Action item: Filter the listing below down to the lines containing the word "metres".

Supplied information:

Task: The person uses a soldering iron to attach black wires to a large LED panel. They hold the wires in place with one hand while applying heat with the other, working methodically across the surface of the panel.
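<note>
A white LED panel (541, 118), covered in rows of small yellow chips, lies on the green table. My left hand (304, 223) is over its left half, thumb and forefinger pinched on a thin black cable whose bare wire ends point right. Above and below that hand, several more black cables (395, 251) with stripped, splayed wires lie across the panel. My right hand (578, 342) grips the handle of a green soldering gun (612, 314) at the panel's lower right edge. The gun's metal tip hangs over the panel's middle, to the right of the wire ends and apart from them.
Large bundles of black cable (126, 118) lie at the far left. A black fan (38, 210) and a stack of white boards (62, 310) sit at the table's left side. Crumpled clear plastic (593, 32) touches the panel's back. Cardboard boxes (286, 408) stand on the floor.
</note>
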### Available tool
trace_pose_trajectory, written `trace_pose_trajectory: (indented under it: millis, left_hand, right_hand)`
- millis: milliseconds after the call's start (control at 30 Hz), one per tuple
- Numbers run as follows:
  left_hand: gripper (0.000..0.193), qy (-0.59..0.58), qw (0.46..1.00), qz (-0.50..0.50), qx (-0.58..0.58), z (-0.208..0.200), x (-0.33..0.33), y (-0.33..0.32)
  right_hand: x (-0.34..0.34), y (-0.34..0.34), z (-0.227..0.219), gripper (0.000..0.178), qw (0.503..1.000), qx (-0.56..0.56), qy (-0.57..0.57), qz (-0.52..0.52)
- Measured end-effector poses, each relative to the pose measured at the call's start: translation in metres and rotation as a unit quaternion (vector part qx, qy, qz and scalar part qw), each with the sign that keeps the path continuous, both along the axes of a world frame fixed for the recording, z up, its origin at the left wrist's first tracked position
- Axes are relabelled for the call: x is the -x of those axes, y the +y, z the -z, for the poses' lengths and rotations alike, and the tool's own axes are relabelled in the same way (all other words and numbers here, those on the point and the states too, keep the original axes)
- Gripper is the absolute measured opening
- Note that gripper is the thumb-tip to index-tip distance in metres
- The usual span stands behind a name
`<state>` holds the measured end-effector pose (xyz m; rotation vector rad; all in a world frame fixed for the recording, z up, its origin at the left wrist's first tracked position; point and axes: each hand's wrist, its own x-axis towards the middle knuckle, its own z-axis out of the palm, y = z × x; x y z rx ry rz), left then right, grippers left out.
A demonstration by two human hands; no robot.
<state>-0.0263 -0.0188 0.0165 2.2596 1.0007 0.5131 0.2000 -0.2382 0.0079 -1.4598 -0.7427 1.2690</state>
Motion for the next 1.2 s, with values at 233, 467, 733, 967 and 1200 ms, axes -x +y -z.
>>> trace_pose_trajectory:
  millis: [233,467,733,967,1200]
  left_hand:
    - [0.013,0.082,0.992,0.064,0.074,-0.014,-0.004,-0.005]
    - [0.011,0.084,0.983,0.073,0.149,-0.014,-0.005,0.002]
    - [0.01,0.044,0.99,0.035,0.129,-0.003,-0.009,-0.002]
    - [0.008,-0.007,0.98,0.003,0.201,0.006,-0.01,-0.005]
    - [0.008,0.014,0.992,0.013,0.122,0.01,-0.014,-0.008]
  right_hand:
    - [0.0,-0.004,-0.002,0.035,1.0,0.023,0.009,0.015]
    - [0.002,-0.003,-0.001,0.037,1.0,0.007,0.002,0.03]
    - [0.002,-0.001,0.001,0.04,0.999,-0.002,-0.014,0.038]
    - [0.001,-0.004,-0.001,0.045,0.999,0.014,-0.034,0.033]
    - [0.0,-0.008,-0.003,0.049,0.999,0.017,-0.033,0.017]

Solution below:
- Measured end-effector poses, each relative to the pose measured at the call's start: translation in metres and rotation as a unit quaternion (vector part qx, qy, qz and scalar part qw), each with the sign that keeps the path continuous, both along the axes of a world frame fixed for the recording, z up, its origin at the left wrist's first tracked position
- Note that gripper is the thumb-tip to index-tip distance in metres

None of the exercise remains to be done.